Task details —
Word for word, reproduce every line of the data below.

Given data —

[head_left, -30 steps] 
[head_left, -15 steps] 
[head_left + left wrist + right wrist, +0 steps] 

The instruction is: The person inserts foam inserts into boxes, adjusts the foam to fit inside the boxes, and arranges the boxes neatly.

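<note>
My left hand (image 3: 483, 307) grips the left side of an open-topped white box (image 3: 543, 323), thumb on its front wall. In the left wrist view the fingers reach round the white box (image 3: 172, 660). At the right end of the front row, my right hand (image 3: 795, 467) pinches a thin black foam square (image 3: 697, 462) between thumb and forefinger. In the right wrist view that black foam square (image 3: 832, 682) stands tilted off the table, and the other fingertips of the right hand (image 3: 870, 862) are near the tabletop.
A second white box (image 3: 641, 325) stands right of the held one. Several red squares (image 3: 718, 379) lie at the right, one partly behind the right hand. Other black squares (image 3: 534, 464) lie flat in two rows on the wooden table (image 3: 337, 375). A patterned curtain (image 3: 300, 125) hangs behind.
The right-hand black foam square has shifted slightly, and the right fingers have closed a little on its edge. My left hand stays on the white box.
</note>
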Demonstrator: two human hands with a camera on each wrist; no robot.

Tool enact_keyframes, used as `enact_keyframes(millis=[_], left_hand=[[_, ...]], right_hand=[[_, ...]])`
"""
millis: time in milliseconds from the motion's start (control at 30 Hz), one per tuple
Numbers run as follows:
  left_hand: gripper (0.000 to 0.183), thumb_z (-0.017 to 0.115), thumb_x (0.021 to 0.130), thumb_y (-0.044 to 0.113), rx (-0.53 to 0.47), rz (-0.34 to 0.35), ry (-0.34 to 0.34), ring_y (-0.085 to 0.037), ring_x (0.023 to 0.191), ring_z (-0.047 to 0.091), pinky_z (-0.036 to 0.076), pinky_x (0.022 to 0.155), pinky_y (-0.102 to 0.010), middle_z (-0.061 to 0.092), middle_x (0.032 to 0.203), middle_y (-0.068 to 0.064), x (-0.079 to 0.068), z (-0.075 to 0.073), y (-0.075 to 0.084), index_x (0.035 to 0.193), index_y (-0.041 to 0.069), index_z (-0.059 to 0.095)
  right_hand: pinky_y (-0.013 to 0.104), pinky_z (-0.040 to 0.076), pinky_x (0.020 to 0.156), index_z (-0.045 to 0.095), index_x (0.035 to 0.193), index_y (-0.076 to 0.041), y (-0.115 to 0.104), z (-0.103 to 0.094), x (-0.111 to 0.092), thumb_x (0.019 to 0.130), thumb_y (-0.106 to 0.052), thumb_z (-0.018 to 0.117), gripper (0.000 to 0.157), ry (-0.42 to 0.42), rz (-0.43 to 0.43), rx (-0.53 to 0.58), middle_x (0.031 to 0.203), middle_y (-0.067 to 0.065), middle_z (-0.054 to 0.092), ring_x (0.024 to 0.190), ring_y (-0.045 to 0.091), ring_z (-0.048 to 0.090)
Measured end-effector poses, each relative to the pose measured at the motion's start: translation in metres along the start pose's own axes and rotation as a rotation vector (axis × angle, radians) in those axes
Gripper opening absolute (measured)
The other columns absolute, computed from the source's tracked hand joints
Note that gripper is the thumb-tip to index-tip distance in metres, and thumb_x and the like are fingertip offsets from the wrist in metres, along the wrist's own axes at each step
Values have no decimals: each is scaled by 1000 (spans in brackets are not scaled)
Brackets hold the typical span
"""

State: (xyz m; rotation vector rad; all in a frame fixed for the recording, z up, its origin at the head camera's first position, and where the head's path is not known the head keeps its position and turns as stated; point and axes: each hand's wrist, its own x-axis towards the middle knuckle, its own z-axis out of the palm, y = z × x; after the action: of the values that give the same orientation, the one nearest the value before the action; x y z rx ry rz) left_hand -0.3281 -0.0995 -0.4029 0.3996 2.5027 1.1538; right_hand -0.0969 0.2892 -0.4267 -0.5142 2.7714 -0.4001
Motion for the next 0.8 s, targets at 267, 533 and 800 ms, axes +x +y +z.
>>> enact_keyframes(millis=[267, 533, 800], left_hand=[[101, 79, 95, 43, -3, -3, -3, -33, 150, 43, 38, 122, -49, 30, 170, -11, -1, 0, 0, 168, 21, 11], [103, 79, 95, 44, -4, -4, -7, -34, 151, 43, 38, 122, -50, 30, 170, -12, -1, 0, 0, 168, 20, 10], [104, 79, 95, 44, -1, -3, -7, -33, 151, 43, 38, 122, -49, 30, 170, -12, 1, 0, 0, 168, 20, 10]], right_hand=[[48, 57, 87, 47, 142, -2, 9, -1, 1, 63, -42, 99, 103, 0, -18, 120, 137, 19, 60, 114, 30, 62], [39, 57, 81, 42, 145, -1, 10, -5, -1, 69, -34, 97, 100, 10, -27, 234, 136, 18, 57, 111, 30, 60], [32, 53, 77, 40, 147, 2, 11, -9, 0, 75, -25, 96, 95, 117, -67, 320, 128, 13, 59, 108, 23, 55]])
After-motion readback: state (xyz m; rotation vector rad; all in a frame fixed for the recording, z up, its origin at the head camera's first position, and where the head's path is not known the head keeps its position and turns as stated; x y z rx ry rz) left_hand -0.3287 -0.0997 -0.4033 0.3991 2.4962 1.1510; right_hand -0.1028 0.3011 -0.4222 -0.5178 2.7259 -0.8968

Output for this task —
[head_left, -30 steps] 
[head_left, -15 steps] 
[head_left + left wrist + right wrist, +0 steps] 

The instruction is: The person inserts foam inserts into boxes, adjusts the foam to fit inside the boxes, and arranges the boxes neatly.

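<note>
My left hand (image 3: 483, 307) grips the left side of an open-topped white box (image 3: 543, 323), thumb on its front wall. In the left wrist view the fingers reach round the white box (image 3: 172, 660). At the right end of the front row, my right hand (image 3: 795, 467) pinches a thin black foam square (image 3: 697, 462) between thumb and forefinger. In the right wrist view that black foam square (image 3: 832, 682) stands tilted off the table, and the other fingertips of the right hand (image 3: 870, 862) are near the tabletop.
A second white box (image 3: 641, 325) stands right of the held one. Several red squares (image 3: 718, 379) lie at the right, one partly behind the right hand. Other black squares (image 3: 534, 464) lie flat in two rows on the wooden table (image 3: 337, 375). A patterned curtain (image 3: 300, 125) hangs behind.
The right-hand black foam square has shifted slightly, and the right fingers have closed a little on its edge. My left hand stays on the white box.
</note>
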Demonstrator: two human hands with a camera on each wrist; no robot.

Tool enact_keyframes, used as `enact_keyframes(millis=[_], left_hand=[[_, ...]], right_hand=[[_, ...]])`
"""
millis: time in milliseconds from the motion's start (control at 30 Hz), one per tuple
Numbers run as follows:
  left_hand: gripper (0.000 to 0.183), thumb_z (-0.017 to 0.115), thumb_x (0.021 to 0.130), thumb_y (-0.044 to 0.113), rx (-0.53 to 0.47), rz (-0.34 to 0.35), ry (-0.34 to 0.34), ring_y (-0.085 to 0.037), ring_x (0.023 to 0.191), ring_z (-0.047 to 0.091), pinky_z (-0.036 to 0.076), pinky_x (0.022 to 0.155), pinky_y (-0.102 to 0.010), middle_z (-0.061 to 0.092), middle_x (0.032 to 0.203), middle_y (-0.068 to 0.064), x (-0.079 to 0.068), z (-0.075 to 0.073), y (-0.075 to 0.084), index_x (0.035 to 0.193), index_y (-0.041 to 0.069), index_z (-0.059 to 0.095)
  right_hand: pinky_y (-0.013 to 0.104), pinky_z (-0.040 to 0.076), pinky_x (0.020 to 0.156), index_z (-0.045 to 0.095), index_x (0.035 to 0.193), index_y (-0.076 to 0.041), y (-0.115 to 0.104), z (-0.103 to 0.094), x (-0.111 to 0.092), thumb_x (0.019 to 0.130), thumb_y (-0.106 to 0.052), thumb_z (-0.018 to 0.117), gripper (0.000 to 0.157), ry (-0.42 to 0.42), rz (-0.43 to 0.43), rx (-0.53 to 0.58), middle_x (0.031 to 0.203), middle_y (-0.067 to 0.065), middle_z (-0.054 to 0.092), ring_x (0.024 to 0.190), ring_y (-0.045 to 0.091), ring_z (-0.048 to 0.090)
Measured end-effector poses, each relative to the pose measured at the motion's start: translation in metres along the start pose's own axes and rotation as a rotation vector (axis × angle, radians) in those axes
Gripper opening absolute (measured)
The other columns absolute, computed from the source's tracked hand joints
Note that gripper is the thumb-tip to index-tip distance in metres, and thumb_x and the like are fingertip offsets from the wrist in metres, along the wrist's own axes at each step
Values have no decimals: each is scaled by 1000 (spans in brackets are not scaled)
Brackets hold the typical span
"""

State: (xyz m; rotation vector rad; all in a frame fixed for the recording, z up, its origin at the head camera's first position, and where the head's path is not known the head keeps its position and turns as stated; point and axes: each hand's wrist, its own x-axis towards the middle knuckle, its own z-axis out of the palm, y = z × x; after the action: of the values that give the same orientation, the one nearest the value before the action; x y z rx ry rz) left_hand -0.3281 -0.0995 -0.4029 0.3996 2.5027 1.1538; right_hand -0.0969 0.2892 -0.4267 -0.5142 2.7714 -0.4001
Motion for the next 0.8 s, targets at 267, 533 and 800 ms, axes +x +y +z.
>>> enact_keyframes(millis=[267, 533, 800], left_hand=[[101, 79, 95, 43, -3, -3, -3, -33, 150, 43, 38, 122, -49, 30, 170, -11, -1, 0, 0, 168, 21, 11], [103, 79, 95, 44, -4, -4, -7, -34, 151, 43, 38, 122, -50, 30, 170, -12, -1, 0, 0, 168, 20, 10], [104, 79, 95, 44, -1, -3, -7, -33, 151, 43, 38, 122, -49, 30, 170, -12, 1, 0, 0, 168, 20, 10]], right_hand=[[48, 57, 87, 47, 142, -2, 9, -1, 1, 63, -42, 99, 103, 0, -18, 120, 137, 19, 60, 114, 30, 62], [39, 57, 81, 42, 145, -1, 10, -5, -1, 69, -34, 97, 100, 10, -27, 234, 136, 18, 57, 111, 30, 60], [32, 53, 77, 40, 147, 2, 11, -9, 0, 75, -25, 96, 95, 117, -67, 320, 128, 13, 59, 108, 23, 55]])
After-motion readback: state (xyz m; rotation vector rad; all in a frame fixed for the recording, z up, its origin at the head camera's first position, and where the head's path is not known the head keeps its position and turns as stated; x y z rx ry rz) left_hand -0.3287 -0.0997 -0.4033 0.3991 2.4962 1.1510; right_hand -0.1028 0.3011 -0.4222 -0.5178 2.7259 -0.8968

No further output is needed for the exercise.